[What to work on]
In your copy, each line below is repeated exactly and no image appears.

[Dataset content]
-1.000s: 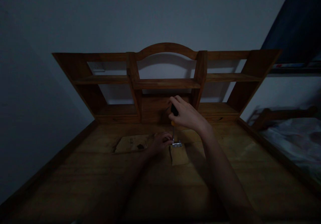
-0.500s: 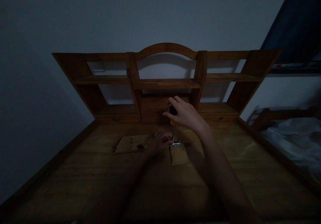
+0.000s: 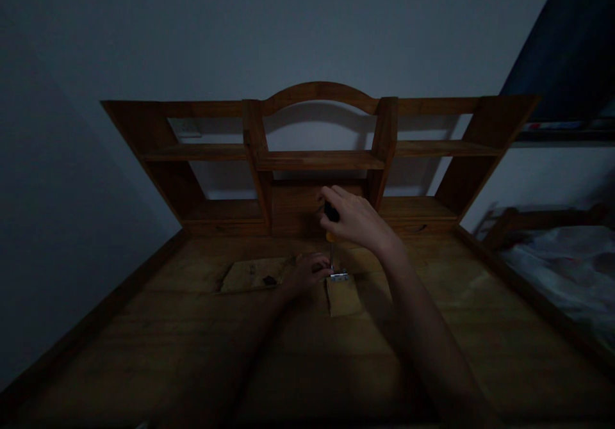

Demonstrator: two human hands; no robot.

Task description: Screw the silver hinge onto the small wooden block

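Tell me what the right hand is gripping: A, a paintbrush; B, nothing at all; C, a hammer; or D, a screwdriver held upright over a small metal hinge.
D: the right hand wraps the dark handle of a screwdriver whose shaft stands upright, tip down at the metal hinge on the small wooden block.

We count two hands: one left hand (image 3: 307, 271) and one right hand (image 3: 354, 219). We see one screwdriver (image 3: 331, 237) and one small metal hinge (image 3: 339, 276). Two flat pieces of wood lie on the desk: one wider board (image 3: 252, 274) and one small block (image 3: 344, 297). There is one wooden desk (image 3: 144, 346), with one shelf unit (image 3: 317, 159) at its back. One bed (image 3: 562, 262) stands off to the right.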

[Solution]
-1.000s: 
-0.500s: 
+0.000s: 

Demonstrator: two human hands; no robot.

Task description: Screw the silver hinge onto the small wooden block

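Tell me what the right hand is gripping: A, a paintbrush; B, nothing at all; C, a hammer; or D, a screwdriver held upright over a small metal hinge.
D: the right hand wraps the dark handle of a screwdriver whose shaft stands upright, tip down at the metal hinge on the small wooden block.

We count two hands: one left hand (image 3: 307, 271) and one right hand (image 3: 354, 219). We see one screwdriver (image 3: 331, 237) and one small metal hinge (image 3: 339, 276). Two flat pieces of wood lie on the desk: one wider board (image 3: 252, 274) and one small block (image 3: 344, 297). There is one wooden desk (image 3: 144, 346), with one shelf unit (image 3: 317, 159) at its back. One bed (image 3: 562, 262) stands off to the right.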

This answer is now complete.